I suspect that this won't be possible for all but the simplest cases. With regexps you can't parse recursive structures, and languages (such as VB) will have recursive features. See this CodingHorror blog entry for more info.

Unless you have very simple cases, I think some form of parser is going to be the way forward.

Why are you parsing this code? If you're trying to create your own compiler, you'll need a lot more than regexes. If you're writing an editor with syntax highlighting and type-ahead completion, regexes can do a pretty good job on the first, but not the second.

That said, the biggest problem I see with your regex is that you're not handling line continuations properly. This: \\s+_? matches one or more whitespace characters, optionally followed by an underscore. But if there is an underscore it should be followed by a newline, which you aren't matching. That's easy enough to remedy - \\s+(_\\s+)? - but I'm not sure you need to be that specific. I suspect this: [\\s_]+ will do just as well.

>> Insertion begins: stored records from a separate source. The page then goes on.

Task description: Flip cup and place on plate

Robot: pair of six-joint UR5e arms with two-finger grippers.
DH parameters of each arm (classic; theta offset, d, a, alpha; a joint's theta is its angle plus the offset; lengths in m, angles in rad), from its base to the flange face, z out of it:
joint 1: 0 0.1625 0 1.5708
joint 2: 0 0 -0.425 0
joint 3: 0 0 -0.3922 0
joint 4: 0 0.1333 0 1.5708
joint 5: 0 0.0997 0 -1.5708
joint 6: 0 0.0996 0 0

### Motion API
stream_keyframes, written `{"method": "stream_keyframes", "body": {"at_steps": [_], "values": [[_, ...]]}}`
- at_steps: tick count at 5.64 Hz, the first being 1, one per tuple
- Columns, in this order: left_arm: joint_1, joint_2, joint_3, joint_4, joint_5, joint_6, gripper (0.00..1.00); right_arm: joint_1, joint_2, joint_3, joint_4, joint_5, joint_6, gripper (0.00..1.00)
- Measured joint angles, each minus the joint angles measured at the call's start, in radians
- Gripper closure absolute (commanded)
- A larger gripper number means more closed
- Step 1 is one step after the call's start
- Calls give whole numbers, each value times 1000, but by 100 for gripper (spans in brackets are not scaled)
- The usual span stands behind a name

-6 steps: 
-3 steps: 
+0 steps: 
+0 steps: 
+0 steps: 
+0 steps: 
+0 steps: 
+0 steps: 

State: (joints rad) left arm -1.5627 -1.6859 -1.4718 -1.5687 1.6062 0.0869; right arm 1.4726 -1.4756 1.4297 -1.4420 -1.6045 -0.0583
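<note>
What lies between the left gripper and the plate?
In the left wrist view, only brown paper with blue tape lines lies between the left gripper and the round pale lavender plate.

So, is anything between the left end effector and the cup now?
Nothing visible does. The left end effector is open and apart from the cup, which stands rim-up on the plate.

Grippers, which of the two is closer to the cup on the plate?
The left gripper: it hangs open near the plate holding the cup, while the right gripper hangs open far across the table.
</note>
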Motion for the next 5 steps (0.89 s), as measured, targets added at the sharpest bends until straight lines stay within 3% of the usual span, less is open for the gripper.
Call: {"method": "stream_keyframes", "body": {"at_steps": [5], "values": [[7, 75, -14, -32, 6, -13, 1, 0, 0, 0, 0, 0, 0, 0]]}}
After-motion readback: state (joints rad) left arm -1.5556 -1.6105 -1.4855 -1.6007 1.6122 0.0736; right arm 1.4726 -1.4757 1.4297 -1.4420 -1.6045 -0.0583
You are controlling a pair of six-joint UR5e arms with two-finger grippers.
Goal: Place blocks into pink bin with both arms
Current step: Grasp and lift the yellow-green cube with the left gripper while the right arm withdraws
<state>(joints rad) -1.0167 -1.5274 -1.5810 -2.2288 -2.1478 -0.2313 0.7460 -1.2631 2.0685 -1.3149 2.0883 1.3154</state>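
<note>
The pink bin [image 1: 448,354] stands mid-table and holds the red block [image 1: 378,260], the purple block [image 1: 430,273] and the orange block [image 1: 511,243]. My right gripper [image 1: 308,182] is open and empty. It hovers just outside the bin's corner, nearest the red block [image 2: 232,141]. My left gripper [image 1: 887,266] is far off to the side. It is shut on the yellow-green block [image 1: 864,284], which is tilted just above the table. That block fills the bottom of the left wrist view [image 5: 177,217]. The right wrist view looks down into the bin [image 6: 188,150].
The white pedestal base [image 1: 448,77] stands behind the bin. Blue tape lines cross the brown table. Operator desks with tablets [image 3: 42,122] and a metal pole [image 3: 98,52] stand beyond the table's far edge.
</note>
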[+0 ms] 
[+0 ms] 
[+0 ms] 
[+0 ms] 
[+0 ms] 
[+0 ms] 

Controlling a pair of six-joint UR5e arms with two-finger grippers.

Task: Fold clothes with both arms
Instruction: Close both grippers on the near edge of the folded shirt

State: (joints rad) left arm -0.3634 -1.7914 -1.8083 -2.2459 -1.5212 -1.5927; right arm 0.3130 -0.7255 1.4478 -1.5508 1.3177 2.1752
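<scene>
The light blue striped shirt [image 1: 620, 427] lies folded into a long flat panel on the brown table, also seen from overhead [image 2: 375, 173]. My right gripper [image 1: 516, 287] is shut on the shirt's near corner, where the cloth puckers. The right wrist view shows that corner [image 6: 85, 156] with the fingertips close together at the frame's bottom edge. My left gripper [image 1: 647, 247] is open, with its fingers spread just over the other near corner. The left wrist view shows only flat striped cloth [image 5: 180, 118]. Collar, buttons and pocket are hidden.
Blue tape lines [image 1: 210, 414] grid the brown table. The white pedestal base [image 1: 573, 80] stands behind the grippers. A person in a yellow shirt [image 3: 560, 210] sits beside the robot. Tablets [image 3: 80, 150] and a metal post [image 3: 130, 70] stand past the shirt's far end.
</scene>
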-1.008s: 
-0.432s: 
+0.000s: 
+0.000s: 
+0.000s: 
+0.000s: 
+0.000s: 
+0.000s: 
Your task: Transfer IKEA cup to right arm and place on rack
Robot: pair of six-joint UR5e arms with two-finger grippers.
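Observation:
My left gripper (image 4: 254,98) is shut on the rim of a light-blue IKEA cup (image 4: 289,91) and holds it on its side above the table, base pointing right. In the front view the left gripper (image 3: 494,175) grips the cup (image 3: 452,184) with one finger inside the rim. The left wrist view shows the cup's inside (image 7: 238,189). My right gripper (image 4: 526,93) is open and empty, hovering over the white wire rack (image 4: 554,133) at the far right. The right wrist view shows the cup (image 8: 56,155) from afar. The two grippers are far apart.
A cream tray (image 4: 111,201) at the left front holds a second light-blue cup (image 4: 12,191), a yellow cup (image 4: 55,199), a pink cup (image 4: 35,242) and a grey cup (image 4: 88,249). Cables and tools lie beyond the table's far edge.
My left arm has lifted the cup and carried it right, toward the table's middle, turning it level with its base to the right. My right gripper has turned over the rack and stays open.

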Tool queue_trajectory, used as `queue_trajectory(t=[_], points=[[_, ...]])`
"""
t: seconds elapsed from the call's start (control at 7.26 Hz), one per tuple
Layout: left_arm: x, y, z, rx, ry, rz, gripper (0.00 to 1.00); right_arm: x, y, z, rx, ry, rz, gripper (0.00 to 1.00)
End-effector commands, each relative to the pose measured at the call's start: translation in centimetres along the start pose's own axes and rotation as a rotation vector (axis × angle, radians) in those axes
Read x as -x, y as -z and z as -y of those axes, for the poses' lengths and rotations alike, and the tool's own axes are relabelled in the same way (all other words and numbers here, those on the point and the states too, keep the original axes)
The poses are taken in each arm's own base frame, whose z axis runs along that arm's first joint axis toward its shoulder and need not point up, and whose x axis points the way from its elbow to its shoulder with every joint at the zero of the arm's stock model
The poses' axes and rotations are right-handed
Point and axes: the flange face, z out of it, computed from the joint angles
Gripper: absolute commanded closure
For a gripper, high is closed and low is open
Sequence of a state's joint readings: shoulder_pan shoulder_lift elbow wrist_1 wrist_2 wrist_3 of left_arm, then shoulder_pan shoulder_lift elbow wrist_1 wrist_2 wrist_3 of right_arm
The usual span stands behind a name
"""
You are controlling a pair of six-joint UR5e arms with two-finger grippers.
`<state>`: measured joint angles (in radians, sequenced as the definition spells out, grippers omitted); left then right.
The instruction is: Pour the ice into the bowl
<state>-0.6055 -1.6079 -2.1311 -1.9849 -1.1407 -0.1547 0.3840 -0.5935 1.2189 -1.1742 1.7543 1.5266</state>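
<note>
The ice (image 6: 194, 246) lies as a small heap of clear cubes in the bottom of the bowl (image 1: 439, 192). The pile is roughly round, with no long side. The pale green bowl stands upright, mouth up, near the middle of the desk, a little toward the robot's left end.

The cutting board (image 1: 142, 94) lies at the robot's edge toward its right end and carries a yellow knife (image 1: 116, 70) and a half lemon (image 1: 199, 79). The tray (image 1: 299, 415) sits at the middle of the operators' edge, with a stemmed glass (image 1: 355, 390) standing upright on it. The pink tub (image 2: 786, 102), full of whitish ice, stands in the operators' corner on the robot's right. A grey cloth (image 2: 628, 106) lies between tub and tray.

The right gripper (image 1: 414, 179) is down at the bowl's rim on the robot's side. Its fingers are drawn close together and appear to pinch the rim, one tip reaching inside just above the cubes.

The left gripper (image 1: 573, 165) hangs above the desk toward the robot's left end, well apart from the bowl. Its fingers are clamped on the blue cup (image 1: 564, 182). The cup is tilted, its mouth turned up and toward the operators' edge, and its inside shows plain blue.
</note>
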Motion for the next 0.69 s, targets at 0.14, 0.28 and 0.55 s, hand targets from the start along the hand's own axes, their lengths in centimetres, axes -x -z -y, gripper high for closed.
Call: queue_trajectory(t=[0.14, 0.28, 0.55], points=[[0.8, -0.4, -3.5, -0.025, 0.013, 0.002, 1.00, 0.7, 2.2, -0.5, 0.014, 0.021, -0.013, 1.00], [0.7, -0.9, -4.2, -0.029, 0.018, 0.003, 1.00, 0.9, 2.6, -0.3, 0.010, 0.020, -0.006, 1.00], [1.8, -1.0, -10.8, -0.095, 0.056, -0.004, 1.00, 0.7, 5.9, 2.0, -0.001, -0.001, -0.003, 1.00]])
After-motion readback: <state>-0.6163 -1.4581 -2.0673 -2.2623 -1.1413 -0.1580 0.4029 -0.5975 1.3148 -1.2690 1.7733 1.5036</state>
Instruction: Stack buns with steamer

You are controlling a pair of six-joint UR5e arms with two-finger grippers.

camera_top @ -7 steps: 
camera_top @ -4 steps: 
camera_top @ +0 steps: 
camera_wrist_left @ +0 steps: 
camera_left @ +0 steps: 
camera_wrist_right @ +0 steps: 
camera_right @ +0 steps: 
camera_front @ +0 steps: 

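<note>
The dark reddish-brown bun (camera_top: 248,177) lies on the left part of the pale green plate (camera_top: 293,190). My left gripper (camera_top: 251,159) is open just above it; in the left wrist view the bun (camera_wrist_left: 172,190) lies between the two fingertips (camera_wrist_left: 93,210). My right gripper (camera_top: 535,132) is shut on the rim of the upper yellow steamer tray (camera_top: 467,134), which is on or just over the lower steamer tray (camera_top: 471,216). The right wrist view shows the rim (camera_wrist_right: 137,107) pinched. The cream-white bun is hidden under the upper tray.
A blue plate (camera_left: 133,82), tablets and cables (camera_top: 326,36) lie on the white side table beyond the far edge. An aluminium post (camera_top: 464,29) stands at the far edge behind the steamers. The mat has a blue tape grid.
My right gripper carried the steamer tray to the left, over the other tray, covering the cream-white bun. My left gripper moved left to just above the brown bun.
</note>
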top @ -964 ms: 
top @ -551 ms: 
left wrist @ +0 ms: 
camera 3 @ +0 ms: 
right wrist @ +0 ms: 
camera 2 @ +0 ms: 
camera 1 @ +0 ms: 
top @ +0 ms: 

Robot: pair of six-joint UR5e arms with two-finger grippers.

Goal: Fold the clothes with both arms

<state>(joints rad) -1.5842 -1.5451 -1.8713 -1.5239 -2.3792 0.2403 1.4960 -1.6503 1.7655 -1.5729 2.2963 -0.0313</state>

As for avoiding apparent sub/function declarations inside comments and strings, the simplest way would be to match them only at the left margin, with maybe some tabs or spaces for indentation. It's cheating, I know, but it may be good enough for whatever you're doing. I relied heavily on that trick when I was writing a Java file navigation scheme for EditPad Pro. You can't do this kind of thing with regexes without employing lots of gimmicks and simplifying assumptions. Try this regex:

^(?>('(?<comment>.*[\n\r]+))*)
[ \t]*(?<accessmodifier>(Private|Public))
[\s_]+(?<functiontype>(Sub|Function))
[\s_]+(?<name>\S+)
[\s_]*\((?<parameters>[^()]*)\)
([\s_]+As[\s_]+(?<returntype>\w+))?
|
^[ \t]*(?<endfunction>End (Sub|Function))

Of course you'll need to reassemble it first. It should be compiled with the Multiline , IgnoreCase and ExplicitCapture options, but not Singleline .

You know, eventually there comes a time when regular expressions just aren't enough. Parsing at this level is one of them.

Consider instead writing a simple real parser, maybe using recursive descent.

Don't try to write one regex to do this for you (it can't by its very nature). What you need is a parser. Probably the easiest solution is to use a recursive descent parser . I don't use C#, but a quick search turned up Spart .

Given the complexity and intrication of Visual Basic, you will probably need to parse code using a tokenizer/parser. You can't rely on regexes for everything ;)

For what it's worth, the VB formal grammar is available here . Have fun!